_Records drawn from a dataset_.

* * * * *

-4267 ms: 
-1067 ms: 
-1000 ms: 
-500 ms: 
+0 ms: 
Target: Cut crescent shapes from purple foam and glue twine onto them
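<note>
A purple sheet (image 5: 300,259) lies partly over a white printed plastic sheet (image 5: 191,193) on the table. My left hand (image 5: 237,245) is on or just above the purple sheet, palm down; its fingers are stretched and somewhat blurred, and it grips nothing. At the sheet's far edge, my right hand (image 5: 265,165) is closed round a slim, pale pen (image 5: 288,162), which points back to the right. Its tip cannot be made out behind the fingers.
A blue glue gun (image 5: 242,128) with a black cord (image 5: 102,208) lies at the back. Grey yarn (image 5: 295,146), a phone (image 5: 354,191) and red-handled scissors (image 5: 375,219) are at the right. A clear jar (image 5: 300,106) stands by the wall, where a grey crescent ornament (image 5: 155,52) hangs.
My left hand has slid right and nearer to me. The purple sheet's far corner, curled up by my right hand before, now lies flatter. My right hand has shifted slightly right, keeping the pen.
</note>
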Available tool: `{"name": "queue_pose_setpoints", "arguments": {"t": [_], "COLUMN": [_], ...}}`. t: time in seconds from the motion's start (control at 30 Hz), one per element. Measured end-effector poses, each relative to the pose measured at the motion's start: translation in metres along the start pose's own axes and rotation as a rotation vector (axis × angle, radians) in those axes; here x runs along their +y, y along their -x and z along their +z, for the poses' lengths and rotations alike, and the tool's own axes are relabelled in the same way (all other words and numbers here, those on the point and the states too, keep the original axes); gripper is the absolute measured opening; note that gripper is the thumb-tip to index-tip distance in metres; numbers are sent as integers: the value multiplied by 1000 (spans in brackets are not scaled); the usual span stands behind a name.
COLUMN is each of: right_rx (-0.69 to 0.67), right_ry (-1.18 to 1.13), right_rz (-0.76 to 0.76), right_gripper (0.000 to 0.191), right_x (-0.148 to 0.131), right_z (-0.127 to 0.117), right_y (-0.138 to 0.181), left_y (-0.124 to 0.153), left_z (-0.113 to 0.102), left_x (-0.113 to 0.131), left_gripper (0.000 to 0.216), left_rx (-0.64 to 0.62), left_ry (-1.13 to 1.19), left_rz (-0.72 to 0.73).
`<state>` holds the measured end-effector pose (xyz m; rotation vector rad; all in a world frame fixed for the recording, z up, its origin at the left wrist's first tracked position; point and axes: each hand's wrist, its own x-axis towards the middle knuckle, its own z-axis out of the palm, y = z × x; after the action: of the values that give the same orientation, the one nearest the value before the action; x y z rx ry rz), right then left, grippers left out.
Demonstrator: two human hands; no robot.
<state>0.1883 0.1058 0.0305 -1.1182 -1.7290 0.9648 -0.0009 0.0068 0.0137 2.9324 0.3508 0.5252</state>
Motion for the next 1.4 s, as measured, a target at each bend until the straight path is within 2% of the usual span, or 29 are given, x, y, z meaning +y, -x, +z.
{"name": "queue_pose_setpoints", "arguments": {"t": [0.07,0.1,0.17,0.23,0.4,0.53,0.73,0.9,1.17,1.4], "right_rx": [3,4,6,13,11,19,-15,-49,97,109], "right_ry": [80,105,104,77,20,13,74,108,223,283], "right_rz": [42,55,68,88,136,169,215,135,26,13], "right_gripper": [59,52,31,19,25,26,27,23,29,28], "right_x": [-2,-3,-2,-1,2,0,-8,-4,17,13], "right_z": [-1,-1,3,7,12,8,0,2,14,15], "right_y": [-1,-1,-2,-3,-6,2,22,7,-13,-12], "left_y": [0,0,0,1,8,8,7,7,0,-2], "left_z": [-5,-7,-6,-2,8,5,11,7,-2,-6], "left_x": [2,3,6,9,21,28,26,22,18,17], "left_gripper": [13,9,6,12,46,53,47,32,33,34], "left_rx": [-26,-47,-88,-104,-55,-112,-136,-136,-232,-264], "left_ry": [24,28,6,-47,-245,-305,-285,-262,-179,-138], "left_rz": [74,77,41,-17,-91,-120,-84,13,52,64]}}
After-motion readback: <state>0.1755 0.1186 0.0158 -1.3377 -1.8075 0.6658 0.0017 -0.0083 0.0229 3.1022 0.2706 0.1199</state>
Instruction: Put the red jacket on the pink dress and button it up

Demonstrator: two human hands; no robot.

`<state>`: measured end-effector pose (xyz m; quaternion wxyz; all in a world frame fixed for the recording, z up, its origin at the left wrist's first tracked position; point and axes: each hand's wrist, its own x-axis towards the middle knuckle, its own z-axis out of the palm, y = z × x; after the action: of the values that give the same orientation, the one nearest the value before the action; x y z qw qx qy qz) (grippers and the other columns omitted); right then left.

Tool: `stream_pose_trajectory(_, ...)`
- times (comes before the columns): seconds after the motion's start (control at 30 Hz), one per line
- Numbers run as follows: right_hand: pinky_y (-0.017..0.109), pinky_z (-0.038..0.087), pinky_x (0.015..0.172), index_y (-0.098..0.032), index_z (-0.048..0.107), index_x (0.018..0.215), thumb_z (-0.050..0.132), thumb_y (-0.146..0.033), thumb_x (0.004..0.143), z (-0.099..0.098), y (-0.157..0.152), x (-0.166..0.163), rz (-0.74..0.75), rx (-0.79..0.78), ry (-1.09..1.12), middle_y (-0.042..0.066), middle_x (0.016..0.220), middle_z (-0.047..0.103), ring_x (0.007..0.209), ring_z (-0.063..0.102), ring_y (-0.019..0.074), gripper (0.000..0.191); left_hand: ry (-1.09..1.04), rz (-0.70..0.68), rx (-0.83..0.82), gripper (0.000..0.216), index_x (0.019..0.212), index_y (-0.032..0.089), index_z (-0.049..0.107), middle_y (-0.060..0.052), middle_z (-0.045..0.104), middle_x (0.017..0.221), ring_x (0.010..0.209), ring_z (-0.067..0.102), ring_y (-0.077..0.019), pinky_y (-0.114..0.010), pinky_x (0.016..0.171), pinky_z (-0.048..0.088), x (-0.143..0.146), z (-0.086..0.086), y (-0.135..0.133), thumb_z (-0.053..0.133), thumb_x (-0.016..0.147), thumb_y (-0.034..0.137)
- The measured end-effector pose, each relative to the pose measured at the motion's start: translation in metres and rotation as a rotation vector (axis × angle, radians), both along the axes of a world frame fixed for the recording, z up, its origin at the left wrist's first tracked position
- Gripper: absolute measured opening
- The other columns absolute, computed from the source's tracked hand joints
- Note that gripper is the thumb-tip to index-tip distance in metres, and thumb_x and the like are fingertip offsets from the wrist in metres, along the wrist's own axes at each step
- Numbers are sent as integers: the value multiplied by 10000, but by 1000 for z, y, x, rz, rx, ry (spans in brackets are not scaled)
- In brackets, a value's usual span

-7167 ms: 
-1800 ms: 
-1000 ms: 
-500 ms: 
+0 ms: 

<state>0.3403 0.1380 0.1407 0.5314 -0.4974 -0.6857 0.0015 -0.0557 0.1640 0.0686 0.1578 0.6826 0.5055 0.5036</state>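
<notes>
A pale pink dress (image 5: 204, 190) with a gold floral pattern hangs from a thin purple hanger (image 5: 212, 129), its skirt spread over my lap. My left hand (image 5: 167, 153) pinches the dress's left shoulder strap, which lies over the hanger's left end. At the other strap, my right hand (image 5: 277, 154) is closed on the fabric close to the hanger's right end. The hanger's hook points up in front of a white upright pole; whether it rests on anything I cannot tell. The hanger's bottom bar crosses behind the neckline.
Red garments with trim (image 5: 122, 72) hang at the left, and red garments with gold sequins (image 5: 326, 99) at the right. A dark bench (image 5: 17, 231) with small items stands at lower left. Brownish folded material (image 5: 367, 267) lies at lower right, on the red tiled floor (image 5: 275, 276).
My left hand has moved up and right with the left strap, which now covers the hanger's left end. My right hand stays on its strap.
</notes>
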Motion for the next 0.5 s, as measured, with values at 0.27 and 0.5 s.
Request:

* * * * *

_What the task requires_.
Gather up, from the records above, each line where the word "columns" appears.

_Solved problem_.
`<state>`: measured end-effector pose (xyz m; quaternion wxyz; all in a world frame fixed for the recording, z up, its origin at the left wrist's first tracked position; point and axes: each hand's wrist, its own x-axis towards the middle knuckle, its own z-axis out of the palm, y = z × x; after the action: of the values that give the same orientation, the one nearest the value before the action; x y z qw qx qy qz) (grippers and the other columns omitted); right then left.
- times (comes before the columns): seconds after the motion's start (control at 30 Hz), one per line
- The other columns absolute, computed from the source's tracked hand joints

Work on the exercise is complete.